As do many youngsters with this kind of responsibility, Lupe sometimes feels put-upon; when her mom needs her, however, she’s there. But when the factory where mom works cuts everyone’s pay because “business is not good,” Mom realizes that she needs to look for better prospects. And she knows she will have to learn English to work downtown. After some amount of worry, Mom and her friend, Mrs. Cruz, decide to enroll together in free English classes offered at the local high school.

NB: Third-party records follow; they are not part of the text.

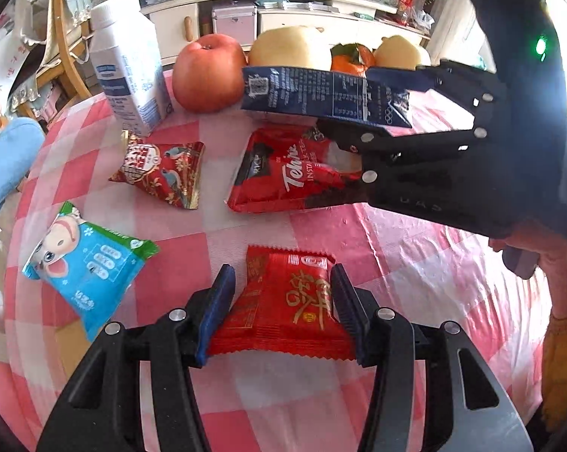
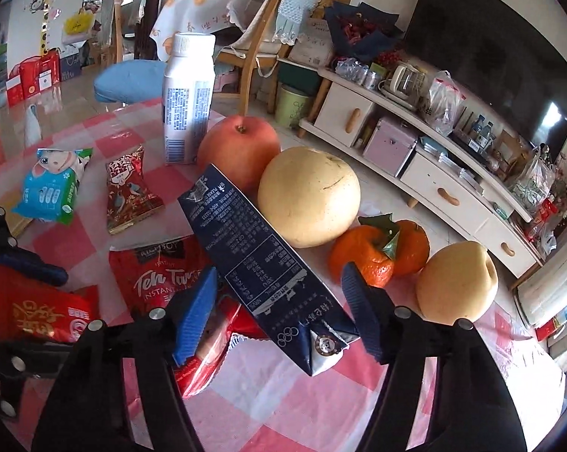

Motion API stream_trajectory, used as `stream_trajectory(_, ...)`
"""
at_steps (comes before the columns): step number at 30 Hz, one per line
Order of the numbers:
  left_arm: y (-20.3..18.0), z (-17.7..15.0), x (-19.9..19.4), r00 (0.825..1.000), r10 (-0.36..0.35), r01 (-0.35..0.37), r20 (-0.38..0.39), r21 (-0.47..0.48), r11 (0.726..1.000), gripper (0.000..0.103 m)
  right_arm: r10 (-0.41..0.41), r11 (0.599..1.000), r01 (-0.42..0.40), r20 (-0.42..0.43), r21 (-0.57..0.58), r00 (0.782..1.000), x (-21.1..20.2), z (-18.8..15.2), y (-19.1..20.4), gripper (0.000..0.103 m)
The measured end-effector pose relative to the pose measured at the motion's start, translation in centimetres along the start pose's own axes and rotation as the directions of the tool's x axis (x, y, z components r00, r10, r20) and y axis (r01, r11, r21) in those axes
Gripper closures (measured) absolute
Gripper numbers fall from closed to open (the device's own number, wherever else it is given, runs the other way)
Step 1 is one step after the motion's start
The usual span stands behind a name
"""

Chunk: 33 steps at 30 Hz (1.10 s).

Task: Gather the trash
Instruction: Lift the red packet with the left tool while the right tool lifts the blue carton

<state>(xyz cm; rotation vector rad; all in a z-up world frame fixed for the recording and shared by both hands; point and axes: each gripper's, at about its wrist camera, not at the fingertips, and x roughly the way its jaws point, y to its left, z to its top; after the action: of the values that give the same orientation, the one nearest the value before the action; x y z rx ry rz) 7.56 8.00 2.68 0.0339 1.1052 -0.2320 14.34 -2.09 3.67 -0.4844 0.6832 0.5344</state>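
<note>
Left wrist view: nearest, the left claw (image 1: 281, 303) has its blue pads pressed on both sides of a red snack packet (image 1: 287, 303) lying on the pink checked bench (image 1: 415, 256); to the left lies a blue-and-green packet (image 1: 87, 263); farther off a dark red candy wrapper (image 1: 163, 175) and a red instant tea pouch (image 1: 287, 173); at the far edge a white milk carton (image 1: 127, 71) and a red apple (image 1: 208, 73); at right the right claw (image 1: 362, 105) holds a navy drink carton (image 1: 321, 96) level above the pouch.

Right wrist view: the navy drink carton (image 2: 261, 260) slants between the right claw's (image 2: 279, 301) fingers (image 2: 195, 312); whether the pads press it I cannot tell; beyond lie a pale pear (image 2: 310, 197) and two tangerines (image 2: 377, 254).
</note>
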Motion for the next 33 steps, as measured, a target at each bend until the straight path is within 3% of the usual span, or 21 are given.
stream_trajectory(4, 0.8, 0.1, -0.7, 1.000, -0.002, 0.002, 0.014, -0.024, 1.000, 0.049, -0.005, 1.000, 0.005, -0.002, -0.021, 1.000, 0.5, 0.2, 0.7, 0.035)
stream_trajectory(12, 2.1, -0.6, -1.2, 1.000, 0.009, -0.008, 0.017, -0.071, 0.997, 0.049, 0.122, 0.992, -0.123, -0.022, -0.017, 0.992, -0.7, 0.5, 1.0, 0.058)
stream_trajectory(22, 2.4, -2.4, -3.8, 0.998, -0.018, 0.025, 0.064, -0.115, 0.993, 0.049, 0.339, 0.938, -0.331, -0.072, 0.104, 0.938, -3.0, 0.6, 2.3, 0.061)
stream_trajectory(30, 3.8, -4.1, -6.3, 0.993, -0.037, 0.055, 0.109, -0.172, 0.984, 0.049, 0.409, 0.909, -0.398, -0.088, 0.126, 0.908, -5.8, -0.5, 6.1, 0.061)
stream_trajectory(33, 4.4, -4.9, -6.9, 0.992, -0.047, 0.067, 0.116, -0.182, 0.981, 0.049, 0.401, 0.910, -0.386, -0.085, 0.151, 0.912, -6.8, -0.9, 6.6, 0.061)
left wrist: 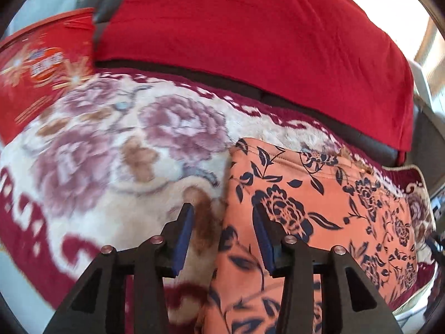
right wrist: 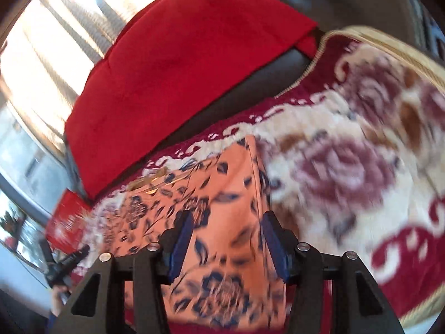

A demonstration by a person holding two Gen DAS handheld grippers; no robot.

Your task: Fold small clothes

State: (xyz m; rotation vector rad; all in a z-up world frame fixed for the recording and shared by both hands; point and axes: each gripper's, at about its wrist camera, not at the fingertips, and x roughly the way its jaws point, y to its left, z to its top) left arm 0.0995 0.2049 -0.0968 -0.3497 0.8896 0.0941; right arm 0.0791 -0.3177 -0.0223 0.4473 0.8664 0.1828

Unlike Home at Last (http://decoloresreviews.blogspot.com/2017/10/home-at-last.html), where every Spanish phrase is repeated in English as from a textbook and Mamá’s inability to speak English throws her into an existential crisis, the narration in I Speak English for My Mom is seamless and organic, as are the conversations between Mom and Lupe. When Lupe helps Mom practice her English homework, for instance, the language is simple and stilted, and when they speak Spanish again, the flow is natural: 

 I say to Mom, “How do you do? What is your name?”
Mom answers in English. 
“I am fine, thank you. My name is Rosa Gómez.”
“Where do you live?” I ask.
She says, “I live in Chicago, Illinois.”
“Do you have any children?”
“Yes, I have one daughter. Her name is Lupe.”
“Very good,” I tell her.
“Thank you very much,” she says.

Then we go back to speaking Spanish.
“It takes me a long time to learn a new language,” Mom says.
“But one day you won’t have to speak for me anymore.”
“I think maybe I will miss it,” I tell her.

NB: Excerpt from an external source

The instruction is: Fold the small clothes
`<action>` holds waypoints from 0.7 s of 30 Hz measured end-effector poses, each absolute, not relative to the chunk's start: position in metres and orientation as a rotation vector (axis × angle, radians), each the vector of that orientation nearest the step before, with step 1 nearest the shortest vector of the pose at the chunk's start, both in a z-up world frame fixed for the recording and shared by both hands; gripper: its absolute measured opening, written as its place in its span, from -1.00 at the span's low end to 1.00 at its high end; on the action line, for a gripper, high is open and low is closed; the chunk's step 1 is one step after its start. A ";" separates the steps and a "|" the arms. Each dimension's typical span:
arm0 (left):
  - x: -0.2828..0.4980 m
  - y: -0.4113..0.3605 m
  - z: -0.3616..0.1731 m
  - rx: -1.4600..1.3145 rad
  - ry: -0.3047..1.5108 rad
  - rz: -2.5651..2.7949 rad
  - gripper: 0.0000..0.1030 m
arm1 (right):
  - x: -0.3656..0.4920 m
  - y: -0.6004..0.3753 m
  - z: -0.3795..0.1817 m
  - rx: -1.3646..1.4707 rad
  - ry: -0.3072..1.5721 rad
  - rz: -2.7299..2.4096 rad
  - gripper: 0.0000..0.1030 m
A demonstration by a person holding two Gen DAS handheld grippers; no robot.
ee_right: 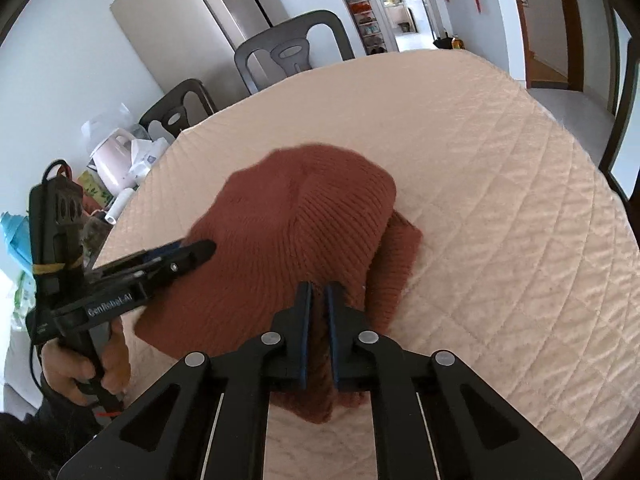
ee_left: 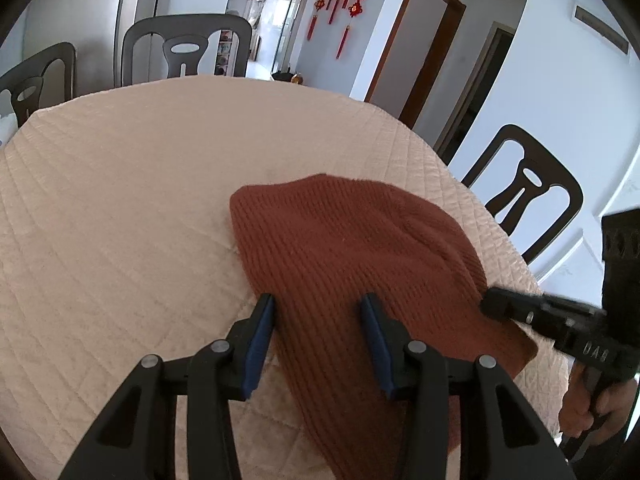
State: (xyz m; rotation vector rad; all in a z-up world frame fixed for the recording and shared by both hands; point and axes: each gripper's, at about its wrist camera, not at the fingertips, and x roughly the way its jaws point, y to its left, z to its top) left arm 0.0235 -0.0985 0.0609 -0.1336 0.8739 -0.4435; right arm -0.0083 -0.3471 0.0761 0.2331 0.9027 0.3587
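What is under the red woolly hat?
The knit hat lies on a quilted peach cloth, which shows all around it. One folded flap of the hat peeks out beneath its top layer. Anything else under it is covered.

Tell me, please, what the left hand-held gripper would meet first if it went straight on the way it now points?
Most likely the rust-red knit hat: the left hand-held gripper points down at it with the knit between its open fingers. Under the hat lies the quilted table cover. How much gap remains is hard to judge.

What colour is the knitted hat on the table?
Rust brown, with a ribbed knit: hat, clearest in the left wrist view.
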 end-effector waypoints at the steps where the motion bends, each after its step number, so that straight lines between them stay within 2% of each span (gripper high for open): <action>1: 0.023 -0.097 0.062 -0.137 0.870 -0.443 -0.09 | -0.007 -0.345 0.082 0.225 0.885 0.360 -0.84; 12: 0.036 -0.105 0.053 -0.133 0.890 -0.448 -0.12 | 0.029 -0.343 0.059 0.191 0.925 0.251 -0.85; 21: -0.012 -0.079 0.072 -0.139 0.858 -0.512 -0.12 | -0.029 -0.334 0.086 0.121 0.883 0.357 -0.83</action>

Friedman’s detailed pencil drawings are emotionally honest, warm and inviting. Most of them depict mother and daughter together—at the pharmacy, at the clinic, at school, and in the kitchen, counting Mom’s meager earnings. And on the cover, rendered in watercolors on a subdued palette, mother and daughter sit on a couch together, holding hands and smiling at each other. What’s not generally illustrated in picture books with this kind of theme is here: older and newer houses on a tree-lined street, a tiled kitchen with a potted plant, patterned wallpaper, curtains on the window, and a vase of flowers on the dresser next to a family photo of mamá, papá, and baby Lupe in Mexico.

On the last page, there is this:

Mom tucks me into bed.
“Buenas noches,” I say to her.
“Good night,” says Mom.

I Speak English for My Mom tells of a warm and loving relationship between a mother and her daughter, living and working in a mixed community in which everyone knows each other. It’s an older book, but still a refreshing addition to a body of literature that portrays the important roles that children in immigrant families—and particularly, in Raza families—assume.

Highly recommended for all home, classroom and library collections.